** EXERCISE GOAL **
Scan the entries for the word "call". Every line that has it should be copied.

** Items listed in a dataset **
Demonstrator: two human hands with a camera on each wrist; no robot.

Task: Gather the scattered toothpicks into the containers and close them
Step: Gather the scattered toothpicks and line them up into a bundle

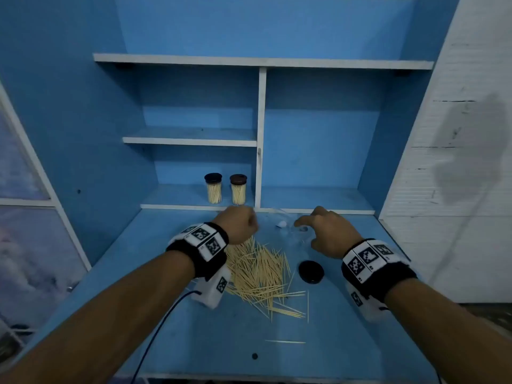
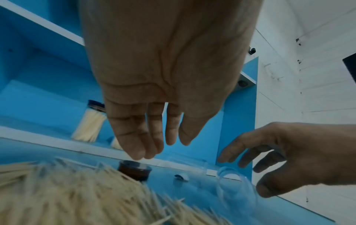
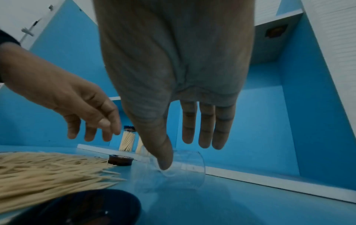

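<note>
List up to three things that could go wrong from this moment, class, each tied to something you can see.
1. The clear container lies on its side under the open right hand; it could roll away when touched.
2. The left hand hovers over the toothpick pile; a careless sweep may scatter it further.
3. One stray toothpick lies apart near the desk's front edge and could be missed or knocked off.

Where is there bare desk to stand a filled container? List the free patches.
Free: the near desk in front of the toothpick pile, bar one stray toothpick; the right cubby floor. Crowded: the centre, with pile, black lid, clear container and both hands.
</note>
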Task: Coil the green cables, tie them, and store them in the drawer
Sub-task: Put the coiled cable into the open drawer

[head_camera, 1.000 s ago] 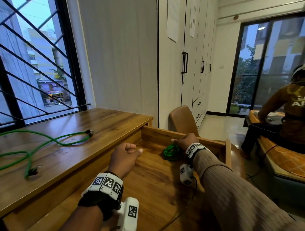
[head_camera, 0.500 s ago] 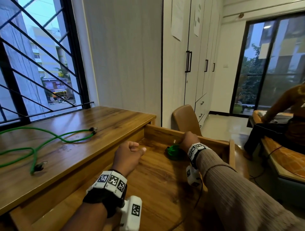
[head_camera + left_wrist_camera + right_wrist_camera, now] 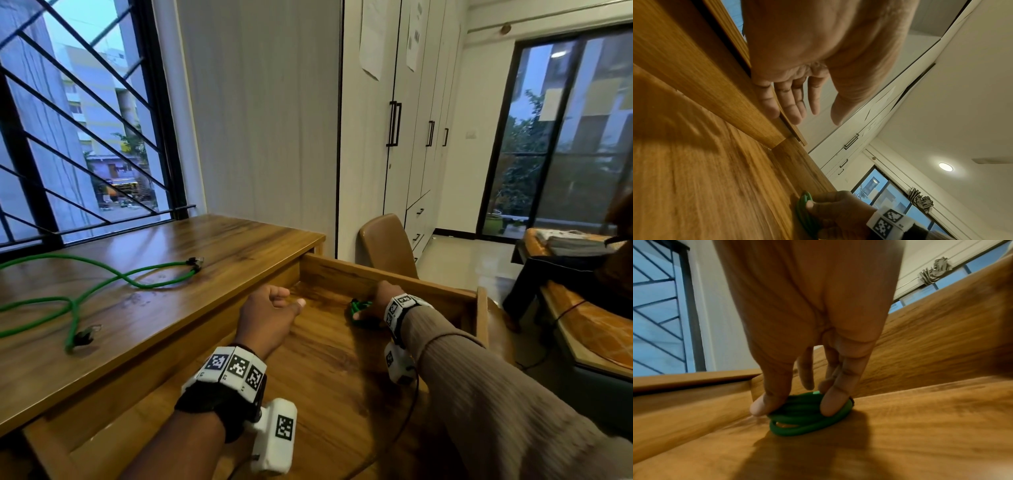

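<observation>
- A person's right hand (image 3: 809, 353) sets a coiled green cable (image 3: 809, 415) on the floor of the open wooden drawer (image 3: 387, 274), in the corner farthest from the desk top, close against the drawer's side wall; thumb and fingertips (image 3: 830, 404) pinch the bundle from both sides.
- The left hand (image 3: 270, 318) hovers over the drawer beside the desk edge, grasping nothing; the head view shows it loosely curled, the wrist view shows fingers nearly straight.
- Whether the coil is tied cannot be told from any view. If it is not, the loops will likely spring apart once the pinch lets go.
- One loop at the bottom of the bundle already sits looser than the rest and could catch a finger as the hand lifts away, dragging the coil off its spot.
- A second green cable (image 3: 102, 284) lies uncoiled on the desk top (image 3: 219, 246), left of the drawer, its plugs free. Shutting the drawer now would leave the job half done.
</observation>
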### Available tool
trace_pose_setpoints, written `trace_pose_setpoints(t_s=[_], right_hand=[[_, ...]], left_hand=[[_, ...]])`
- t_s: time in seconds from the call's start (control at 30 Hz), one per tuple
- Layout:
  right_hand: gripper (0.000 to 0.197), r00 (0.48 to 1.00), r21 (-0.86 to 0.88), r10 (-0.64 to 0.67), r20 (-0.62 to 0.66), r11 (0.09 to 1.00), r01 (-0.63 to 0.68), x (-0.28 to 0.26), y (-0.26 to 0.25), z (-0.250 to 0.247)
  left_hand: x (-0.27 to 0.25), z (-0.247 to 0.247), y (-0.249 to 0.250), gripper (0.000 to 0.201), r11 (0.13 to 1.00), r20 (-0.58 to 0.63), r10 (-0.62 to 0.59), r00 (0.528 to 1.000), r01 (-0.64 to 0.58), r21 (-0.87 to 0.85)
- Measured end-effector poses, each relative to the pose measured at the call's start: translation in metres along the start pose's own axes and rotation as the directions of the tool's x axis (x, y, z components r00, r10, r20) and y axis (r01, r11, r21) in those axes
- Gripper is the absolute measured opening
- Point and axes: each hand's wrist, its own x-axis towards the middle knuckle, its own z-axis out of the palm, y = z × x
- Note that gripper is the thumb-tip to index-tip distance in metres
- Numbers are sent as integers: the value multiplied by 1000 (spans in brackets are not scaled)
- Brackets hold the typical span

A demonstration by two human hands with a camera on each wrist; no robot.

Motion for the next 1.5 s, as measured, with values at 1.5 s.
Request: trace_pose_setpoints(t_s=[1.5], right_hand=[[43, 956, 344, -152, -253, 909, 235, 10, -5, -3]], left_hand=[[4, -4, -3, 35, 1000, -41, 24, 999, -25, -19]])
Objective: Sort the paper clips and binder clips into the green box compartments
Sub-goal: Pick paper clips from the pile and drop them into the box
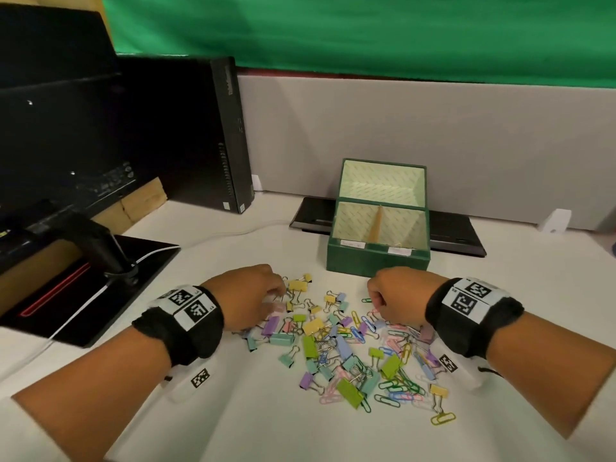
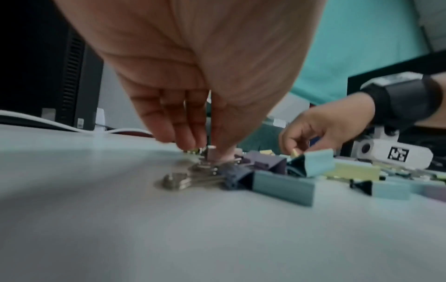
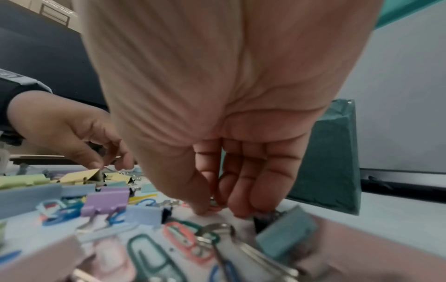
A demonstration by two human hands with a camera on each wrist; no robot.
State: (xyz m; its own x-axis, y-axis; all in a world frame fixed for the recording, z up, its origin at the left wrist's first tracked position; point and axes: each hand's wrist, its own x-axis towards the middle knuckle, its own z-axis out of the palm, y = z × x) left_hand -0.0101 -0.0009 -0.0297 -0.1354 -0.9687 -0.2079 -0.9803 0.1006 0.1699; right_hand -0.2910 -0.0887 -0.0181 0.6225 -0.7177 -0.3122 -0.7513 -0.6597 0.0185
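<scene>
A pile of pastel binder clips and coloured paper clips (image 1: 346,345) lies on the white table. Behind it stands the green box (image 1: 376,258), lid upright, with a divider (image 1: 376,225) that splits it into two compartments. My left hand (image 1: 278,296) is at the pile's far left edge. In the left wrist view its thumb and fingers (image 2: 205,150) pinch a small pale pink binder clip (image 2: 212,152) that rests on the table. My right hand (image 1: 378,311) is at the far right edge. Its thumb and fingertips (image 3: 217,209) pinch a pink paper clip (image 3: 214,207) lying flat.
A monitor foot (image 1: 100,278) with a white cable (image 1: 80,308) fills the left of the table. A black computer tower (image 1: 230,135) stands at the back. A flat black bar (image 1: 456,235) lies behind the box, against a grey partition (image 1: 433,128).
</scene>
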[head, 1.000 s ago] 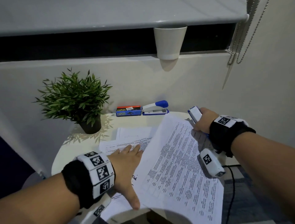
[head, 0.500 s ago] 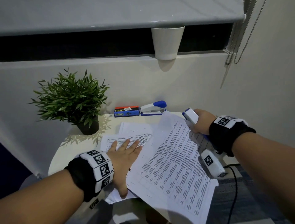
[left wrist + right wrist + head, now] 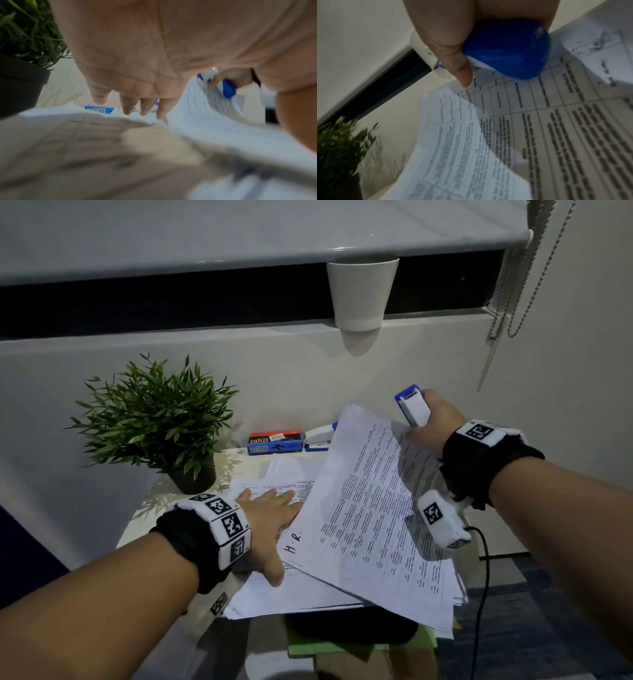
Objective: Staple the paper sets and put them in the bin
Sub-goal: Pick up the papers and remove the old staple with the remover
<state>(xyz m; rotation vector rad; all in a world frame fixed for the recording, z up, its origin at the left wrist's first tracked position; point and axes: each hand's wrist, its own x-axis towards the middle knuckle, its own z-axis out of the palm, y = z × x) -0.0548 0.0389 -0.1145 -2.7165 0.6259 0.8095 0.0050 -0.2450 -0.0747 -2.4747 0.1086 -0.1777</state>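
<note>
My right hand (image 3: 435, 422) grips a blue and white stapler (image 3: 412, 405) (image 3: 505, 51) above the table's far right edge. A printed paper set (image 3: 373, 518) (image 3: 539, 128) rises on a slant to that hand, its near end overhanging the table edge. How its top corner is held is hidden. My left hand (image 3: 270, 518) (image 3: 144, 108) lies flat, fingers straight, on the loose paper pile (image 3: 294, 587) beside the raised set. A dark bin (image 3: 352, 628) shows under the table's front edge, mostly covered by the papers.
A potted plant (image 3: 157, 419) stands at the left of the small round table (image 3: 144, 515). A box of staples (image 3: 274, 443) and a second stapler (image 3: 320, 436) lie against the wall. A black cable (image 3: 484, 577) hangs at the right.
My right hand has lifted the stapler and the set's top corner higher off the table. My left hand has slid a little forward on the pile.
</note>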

** WORKED SOLUTION **
- t_s: time in seconds from the call's start (control at 30 Hz), one per tuple
- Measured end-effector poses, each relative to the pose measured at the call's start: translation in metres along the start pose's own axes and rotation as the directions of the tool's x axis (x, y, z components r00, r10, r20) and y axis (r01, r11, r21) in those axes

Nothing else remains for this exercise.